The stakes go well beyond individual job searches. U.S. colleges and universities hosted 1,177,766 international students in the 2024/2025 academic year, up 5% from the year before, and those students made up 6.1% of total higher education enrollment. India was the largest source country with 363,019 students, followed by China with 265,919. International students also contributed nearly $55 billion to the U.S. economy in 2024 and supported more than 355,000 jobs, making their path from campus to workplace a competitiveness issue for employers, universities and local economies alike.

AI-generated illustration
AI-generated illustration

That pipeline is tightening. NAFSA projected that downward shifts in international enrollment would cut spending by more than $1.1 billion and erase nearly 23,000 jobs in fall 2025. The group also said F-1 visa issuance fell 12% from January to April 2025 and dropped 22% in May 2025 compared with May 2024, signaling weaker incoming demand before students even reach campus. In late May 2025, the State Department paused scheduling new F, M and J visa interviews while it expanded social-media screening and vetting, adding delays and uncertainty for would-be arrivals.

Data visualization chart
Data Visualisation

For students already in the United States, the rules after graduation are unforgiving.
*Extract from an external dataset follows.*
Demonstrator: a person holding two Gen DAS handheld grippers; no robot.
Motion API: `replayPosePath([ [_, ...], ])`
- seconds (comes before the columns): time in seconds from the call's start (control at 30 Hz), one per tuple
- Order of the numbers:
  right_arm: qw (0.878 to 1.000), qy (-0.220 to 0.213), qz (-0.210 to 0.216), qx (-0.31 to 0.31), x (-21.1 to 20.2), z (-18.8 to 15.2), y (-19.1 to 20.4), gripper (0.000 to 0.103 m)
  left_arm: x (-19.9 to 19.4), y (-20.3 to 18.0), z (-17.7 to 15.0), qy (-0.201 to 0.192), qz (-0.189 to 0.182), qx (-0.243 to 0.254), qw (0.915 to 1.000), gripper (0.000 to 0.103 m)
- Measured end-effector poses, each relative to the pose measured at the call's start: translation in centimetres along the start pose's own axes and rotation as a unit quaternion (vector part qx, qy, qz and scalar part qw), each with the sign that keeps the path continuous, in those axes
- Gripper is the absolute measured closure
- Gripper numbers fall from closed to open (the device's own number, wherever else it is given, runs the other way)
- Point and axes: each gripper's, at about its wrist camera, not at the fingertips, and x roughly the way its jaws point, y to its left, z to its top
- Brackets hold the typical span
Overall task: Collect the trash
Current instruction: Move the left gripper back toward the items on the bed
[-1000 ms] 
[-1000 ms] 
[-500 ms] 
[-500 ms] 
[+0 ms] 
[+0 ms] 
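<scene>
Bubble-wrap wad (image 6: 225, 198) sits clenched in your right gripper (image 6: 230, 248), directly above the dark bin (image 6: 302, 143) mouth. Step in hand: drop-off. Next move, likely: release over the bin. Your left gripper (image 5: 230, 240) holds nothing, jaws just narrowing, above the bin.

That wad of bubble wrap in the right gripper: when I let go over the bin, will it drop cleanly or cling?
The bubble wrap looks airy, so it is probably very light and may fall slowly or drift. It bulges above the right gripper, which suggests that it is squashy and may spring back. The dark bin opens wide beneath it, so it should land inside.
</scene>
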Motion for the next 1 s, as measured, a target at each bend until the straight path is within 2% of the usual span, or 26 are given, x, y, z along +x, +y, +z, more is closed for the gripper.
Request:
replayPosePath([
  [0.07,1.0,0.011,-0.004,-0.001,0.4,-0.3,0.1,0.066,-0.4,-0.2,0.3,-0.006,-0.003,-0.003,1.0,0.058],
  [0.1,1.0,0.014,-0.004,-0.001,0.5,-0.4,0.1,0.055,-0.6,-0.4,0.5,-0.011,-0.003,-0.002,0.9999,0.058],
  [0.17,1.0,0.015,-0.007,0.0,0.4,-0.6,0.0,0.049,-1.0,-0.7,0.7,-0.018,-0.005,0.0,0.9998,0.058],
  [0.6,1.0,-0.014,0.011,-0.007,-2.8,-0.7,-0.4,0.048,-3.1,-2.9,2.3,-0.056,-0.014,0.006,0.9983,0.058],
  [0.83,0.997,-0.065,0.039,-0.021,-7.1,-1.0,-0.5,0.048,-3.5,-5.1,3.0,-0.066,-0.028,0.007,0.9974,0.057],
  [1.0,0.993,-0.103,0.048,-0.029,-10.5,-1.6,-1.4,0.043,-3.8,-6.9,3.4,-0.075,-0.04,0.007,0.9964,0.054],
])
Post-completion Optional Practical Training allows 90 days of unemployment, and STEM OPT adds 60 more days, bringing the total to 150 days. But SEVP can terminate a student who accrues 90 total days of unemployment during post-completion OPT, which means a job search is not only a career problem but a status problem. Optional Practical Training has long served as the bridge from study to work, and STEM graduates can extend it for 24 additional months if they work for an E-Verify employer.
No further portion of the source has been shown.